The scale here is not theoretical. HHS-OIG reported $3.44 billion in expected recoveries in FY 2023 alone, with $283 million tied directly to program audit findings and $3.16 billion from investigative work. CMS reported that total Medicare program integrity savings jumped from $26.3 billion in FY 2024 to $41.9 billion in FY 2025, a 59% increase. Behavioral health is squarely inside that enforcement window.
The psychotherapy numbers tell the story plainly. In one Medicare review, OIG estimated that of $1 billion paid for psychotherapy services, $580 million went out as improper payments, including $348 million for telehealth and $232 million for non-telehealth claims. Atlantic Health Strategies builds payer-specific medical necessity maps, runs retrospective claim reviews that mirror SIU audit methodologies, and rewrites documentation workflows so the next surveyor focus finds aligned records, not gaps. We work the prevention side because the recoupment math is brutal once a finding is issued.
Multi-State Compliance Belongs at the Enterprise Level, Not in a Folder
Operators running facilities across multiple states face overlapping regulatory regimes: state licensing boards, Medicaid program integrity units, commercial payer policies, and federal fraud and abuse statutes. Decentralized compliance does not survive that environment. Neither does the binder-in-the-corner model.
The federal expectation is now explicit. On November 6, 2023, OIG published its General Compliance Program Guidance, the first significant refresh of the seven elements in 15 years.
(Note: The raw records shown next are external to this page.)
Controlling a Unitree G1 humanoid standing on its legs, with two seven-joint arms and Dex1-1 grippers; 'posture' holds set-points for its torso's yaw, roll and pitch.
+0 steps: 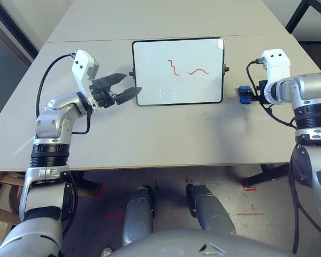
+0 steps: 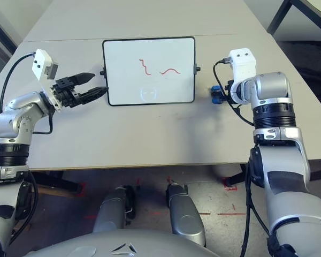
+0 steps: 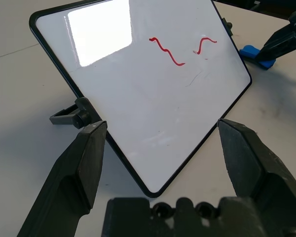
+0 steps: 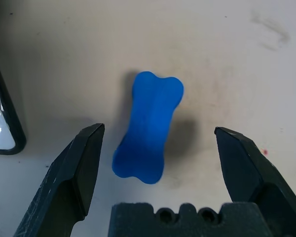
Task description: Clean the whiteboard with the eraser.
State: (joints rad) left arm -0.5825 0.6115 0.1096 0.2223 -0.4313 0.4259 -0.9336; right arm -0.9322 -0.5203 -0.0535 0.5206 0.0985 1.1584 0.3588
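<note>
Cleaning is not begun: your red squiggles [image 1: 173,68] remain on the whiteboard [image 1: 150,59]; both pincers, left pincer [image 1: 126,87] and right pincer [image 4: 158,143], gape empty, eraser [image 4: 148,127] unlifted on the worktop [image 1: 150,134].

No readable text, label, brand or number appears anywhere; the whiteboard [image 1: 177,70], upper middle of the frame, carries only two red squiggles [image 1: 185,69] and a faint grey mark, none forming letters.

A pale grey desk [image 1: 150,134] is seen, with a seam running across its far part. Red tape marks [image 1: 250,187] are stuck on the floor [image 1: 230,198] below its near edge.
</note>
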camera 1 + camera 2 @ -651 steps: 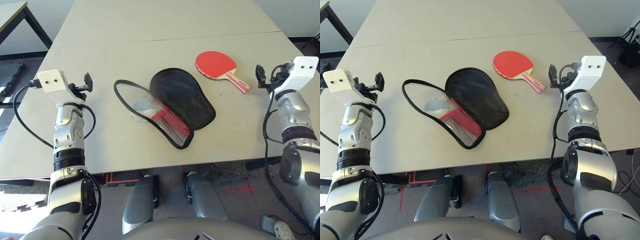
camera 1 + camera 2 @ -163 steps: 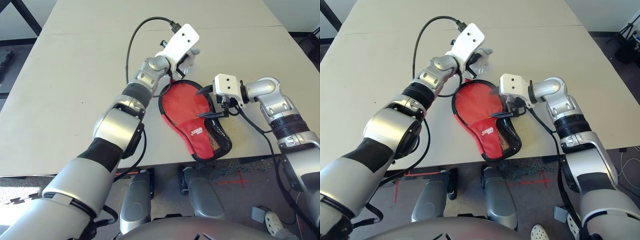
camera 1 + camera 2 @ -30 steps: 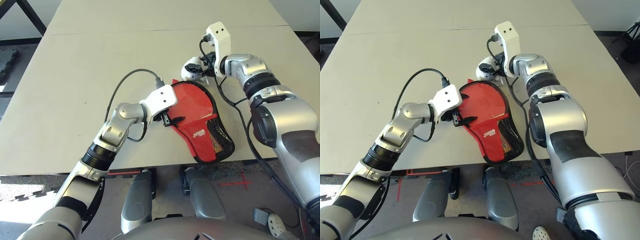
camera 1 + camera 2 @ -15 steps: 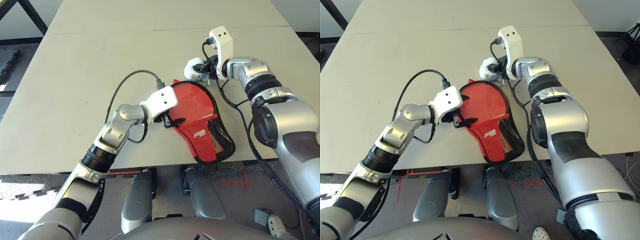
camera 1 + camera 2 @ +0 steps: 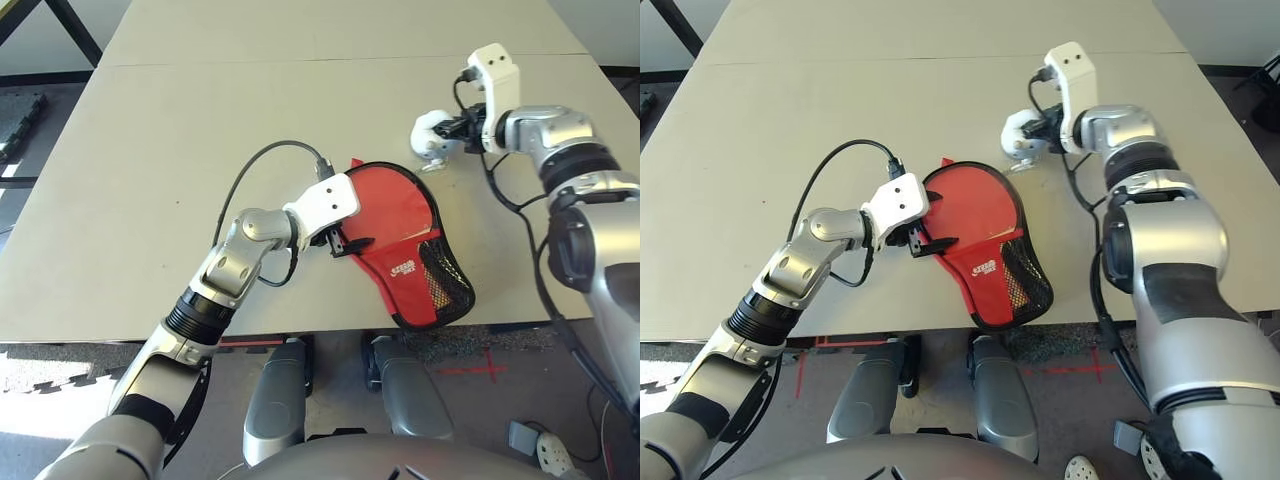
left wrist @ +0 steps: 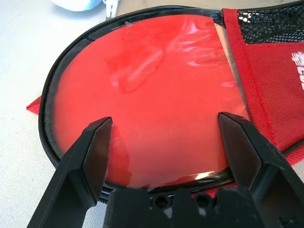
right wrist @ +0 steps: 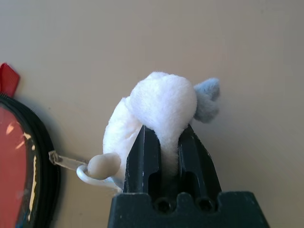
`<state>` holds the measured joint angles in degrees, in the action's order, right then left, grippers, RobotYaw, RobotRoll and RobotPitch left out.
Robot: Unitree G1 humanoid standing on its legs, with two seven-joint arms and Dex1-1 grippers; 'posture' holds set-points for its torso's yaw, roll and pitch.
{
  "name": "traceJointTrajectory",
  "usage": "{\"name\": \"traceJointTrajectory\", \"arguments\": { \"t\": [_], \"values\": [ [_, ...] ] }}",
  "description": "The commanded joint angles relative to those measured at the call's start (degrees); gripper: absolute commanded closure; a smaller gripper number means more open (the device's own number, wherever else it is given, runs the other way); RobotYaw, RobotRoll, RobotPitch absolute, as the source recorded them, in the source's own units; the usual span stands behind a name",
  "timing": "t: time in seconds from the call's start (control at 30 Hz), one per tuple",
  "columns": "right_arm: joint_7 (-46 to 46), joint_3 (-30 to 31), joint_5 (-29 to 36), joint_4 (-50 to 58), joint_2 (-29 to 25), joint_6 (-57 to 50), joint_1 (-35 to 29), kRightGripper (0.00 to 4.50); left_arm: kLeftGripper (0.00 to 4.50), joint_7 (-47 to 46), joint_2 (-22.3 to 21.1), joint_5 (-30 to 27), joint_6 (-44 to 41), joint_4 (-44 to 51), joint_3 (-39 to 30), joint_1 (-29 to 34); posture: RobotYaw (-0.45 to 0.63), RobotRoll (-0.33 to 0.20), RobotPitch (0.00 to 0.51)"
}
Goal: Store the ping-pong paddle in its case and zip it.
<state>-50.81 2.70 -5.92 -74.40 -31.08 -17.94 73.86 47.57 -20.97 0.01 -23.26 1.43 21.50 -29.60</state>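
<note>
Red fabric side up, the paddle-shaped soft case (image 5: 405, 235) with black piping lies on the beige table (image 5: 150, 150), its round end away from the robot and its narrower end, with the black mesh pocket (image 5: 447, 287) and white logo (image 5: 403, 267), close to the near edge. The ping-pong paddle itself can't be made out anywhere, though the left wrist view does show a glossy red surface under a clear window on the round part of the case. The left gripper (image 6: 166, 142) sits at the case's left edge with its two black fingers (image 6: 92, 152) spread wide, straddling the round part without pinching anything. Off to the far right of the case, the right gripper (image 7: 164, 142) is clamped tight on the fluffy white-and-grey pull charm (image 7: 159, 107); the plush bulges out over the top of the fingers. A thin clear link (image 7: 64, 160) runs from the charm's loop toward the case's black zipper rim (image 7: 47, 156), so the charm sits just beside the case.
</note>
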Motion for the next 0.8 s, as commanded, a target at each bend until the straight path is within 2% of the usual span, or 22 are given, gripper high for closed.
{"name": "traceJointTrajectory", "arguments": {
  "t": [0.03,0.4,0.6,0.7,0.8],
  "values": [
    [-6.6,2.6,-2.3,1.6,-3.2,0.7,-0.4,4.42,0.0,1.2,-0.5,1.6,-1.7,-3.2,3.6,2.4,0.08,0.0,0.238],
    [-21.8,8.0,-6.4,4.2,-10.7,1.8,-1.5,4.42,0.0,1.1,0.0,1.9,-1.2,-4.3,3.9,1.8,0.07,0.0,0.234],
    [-37.3,12.3,-7.8,8.1,-15.4,1.4,-5.3,4.42,0.0,1.1,0.1,1.8,-0.8,-5.1,4.0,1.6,0.05,0.0,0.23],
    [-41.5,15.0,-5.4,12.6,-17.0,-0.1,-8.5,4.42,0.0,1.1,0.3,1.9,-0.6,-5.4,4.1,1.6,0.05,0.0,0.232],
    [-41.7,20.8,2.0,20.3,-20.3,-3.3,-12.9,4.42,0.0,1.1,0.3,1.9,-0.6,-5.5,4.1,1.7,0.05,0.0,0.234]
  ]
}}
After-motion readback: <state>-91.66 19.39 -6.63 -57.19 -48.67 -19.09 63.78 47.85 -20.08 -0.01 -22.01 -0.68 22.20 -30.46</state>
The 2023 guidance adds annual internal risk assessments, integrates quality of care into the compliance program, and emphasizes board and executive leadership oversight. OIG also calls out private equity owners specifically, instructing them to scrutinize operations and ensure compliance with fraud and abuse laws. PE-backed platforms in behavioral health are reading the same paragraph their auditors are reading.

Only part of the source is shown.